### Source material ###

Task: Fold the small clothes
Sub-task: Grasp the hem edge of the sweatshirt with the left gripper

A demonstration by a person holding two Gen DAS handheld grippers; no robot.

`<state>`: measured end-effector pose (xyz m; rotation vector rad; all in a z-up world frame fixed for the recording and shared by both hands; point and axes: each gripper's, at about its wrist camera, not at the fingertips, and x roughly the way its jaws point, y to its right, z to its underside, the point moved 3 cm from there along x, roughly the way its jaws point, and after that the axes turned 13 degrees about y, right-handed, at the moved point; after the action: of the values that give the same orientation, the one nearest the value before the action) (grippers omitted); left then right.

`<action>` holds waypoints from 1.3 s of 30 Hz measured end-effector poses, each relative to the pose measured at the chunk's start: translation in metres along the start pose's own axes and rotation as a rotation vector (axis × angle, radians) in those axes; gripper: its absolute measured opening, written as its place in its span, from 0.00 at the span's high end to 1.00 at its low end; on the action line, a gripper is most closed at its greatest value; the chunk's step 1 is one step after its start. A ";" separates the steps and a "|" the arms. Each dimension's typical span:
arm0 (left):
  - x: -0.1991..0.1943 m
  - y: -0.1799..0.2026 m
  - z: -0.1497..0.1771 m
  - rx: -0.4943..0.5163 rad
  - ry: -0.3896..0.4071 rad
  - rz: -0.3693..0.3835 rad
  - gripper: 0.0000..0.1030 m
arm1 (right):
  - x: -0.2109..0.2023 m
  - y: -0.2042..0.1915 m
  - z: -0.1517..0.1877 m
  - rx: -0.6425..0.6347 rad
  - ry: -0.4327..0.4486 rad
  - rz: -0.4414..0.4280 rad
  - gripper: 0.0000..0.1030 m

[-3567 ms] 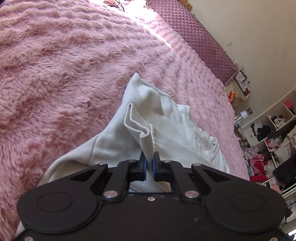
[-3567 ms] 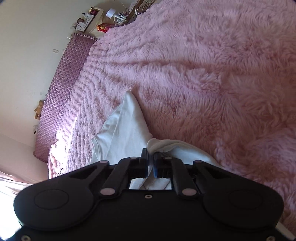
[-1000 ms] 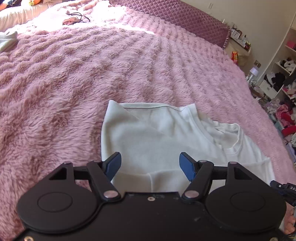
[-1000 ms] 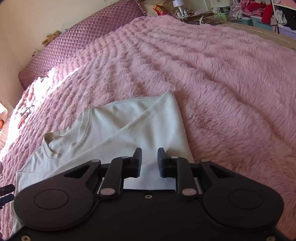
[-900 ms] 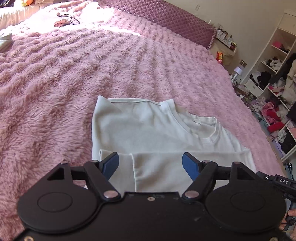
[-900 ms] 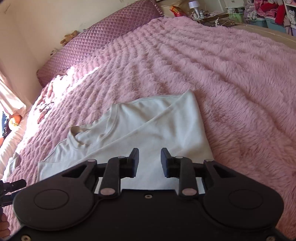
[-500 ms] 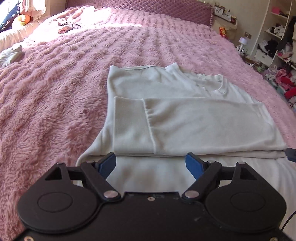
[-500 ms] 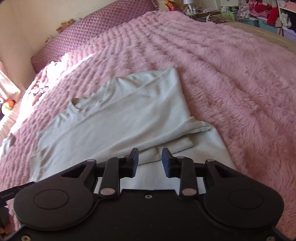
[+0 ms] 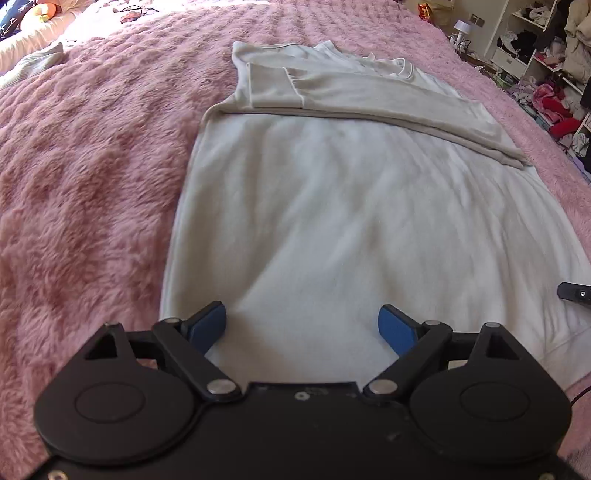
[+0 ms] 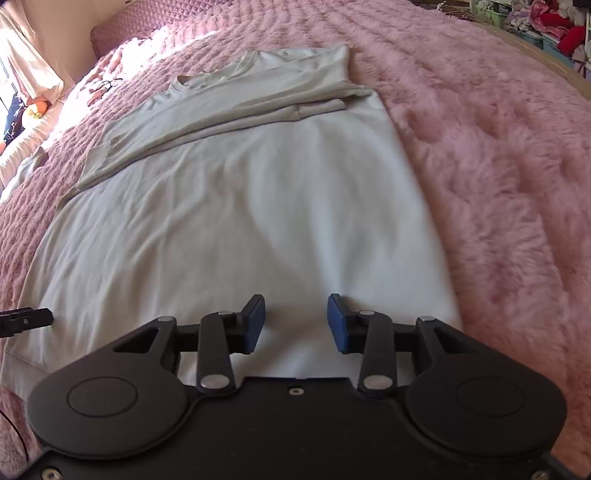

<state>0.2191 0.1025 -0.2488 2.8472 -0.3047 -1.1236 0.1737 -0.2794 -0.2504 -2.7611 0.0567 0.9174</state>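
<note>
A pale grey-white long-sleeved shirt (image 9: 332,192) lies flat on the pink fluffy bedspread (image 9: 81,155), neck end far from me. Both sleeves (image 9: 354,96) are folded across its chest. It also shows in the right wrist view (image 10: 236,206), with the folded sleeves (image 10: 236,107) at the top. My left gripper (image 9: 302,326) is open and empty over the shirt's near hem, left side. My right gripper (image 10: 296,323) is open and empty over the near hem, right side. Each gripper's tip shows at the other view's edge (image 9: 574,293) (image 10: 26,321).
A quilted purple headboard (image 10: 147,18) stands at the far end of the bed. Shelves with heaped clothes (image 9: 546,55) stand to the right of the bed. Another garment (image 9: 33,64) lies at the bed's far left. A dark cord (image 10: 107,85) lies near the pillows.
Both grippers let go of the sleeves, opened, and drew back along the shirt toward its near hem. The sleeves now lie folded across the chest. The right gripper has opened wider.
</note>
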 end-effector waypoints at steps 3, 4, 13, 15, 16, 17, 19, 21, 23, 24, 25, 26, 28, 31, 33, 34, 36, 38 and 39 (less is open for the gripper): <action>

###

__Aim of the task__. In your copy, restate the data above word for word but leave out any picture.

__Task response__.
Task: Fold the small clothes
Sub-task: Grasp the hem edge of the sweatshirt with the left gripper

A demonstration by a person holding two Gen DAS handheld grippers; no robot.

`<state>`: measured end-effector pose (xyz m; rotation vector rad; all in a z-up world frame fixed for the recording and shared by both hands; point and axes: each gripper's, at about its wrist camera, not at the fingertips, and x roughly the way its jaws point, y to its right, z to its underside, the point moved 3 cm from there along x, roughly the way its jaws point, and after that the axes turned 13 degrees about y, right-handed, at the moved point; after the action: of the values that give the same orientation, the one nearest the value before the action) (grippers omitted); left then right.

`<action>` holds waypoints from 1.3 s of 30 Hz measured end-effector poses, each relative to the pose measured at the chunk's start: translation in metres along the start pose's own axes and rotation as a rotation vector (axis × angle, radians) in those axes; gripper: its absolute measured opening, written as its place in its span, from 0.00 at the span's high end to 1.00 at its low end; on the action line, a gripper is most closed at its greatest value; the chunk's step 1 is one step after its start. A ";" separates the steps and a "|" the arms. Each dimension's typical span:
arm0 (left):
  - x: -0.1991..0.1943 m
  - y: -0.1799..0.2026 m
  - z: -0.1497..0.1771 m
  - rx: -0.4943..0.5163 rad
  - ry: -0.3896..0.4071 rad
  - rz: -0.3693..0.3835 rad
  - gripper: 0.0000..0.1030 m
arm1 (right):
  - x: -0.2109..0.2023 m
  - y: -0.2042..0.1915 m
  - z: -0.1517..0.1877 m
  - rx: -0.6425..0.6347 rad
  - ry: -0.4327..0.4486 rad
  - rz: -0.4414..0.4280 rad
  - gripper: 0.0000..0.1030 m

[-3567 ms] 
[-3567 ms] 
[-1000 ms] 
[-1000 ms] 
[-900 ms] 
[-900 ms] 
[-500 ms] 
[-500 ms] 
[+0 ms] 
[+0 ms] 

<state>0.2191 0.1025 -0.2488 2.8472 -0.3047 -1.1236 0.1737 -0.2794 -0.2504 -2.7611 0.0567 0.9174</state>
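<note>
A pale grey-white long-sleeved shirt (image 9: 332,192) lies flat on the pink fluffy bedspread (image 9: 81,155), neck end far from me. Both sleeves (image 9: 354,96) are folded across its chest. It also shows in the right wrist view (image 10: 236,206), with the folded sleeves (image 10: 236,107) at the top. My left gripper (image 9: 302,326) is open and empty over the shirt's near hem, left side. My right gripper (image 10: 296,323) is open and empty over the near hem, right side. Each gripper's tip shows at the other view's edge (image 9: 574,293) (image 10: 26,321).
A quilted purple headboard (image 10: 147,18) stands at the far end of the bed. Shelves with heaped clothes (image 9: 546,55) stand to the right of the bed. Another garment (image 9: 33,64) lies at the bed's far left. A dark cord (image 10: 107,85) lies near the pillows.
Both grippers let go of the sleeves, opened, and drew back along the shirt toward its near hem. The sleeves now lie folded across the chest. The right gripper has opened wider.
</note>
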 end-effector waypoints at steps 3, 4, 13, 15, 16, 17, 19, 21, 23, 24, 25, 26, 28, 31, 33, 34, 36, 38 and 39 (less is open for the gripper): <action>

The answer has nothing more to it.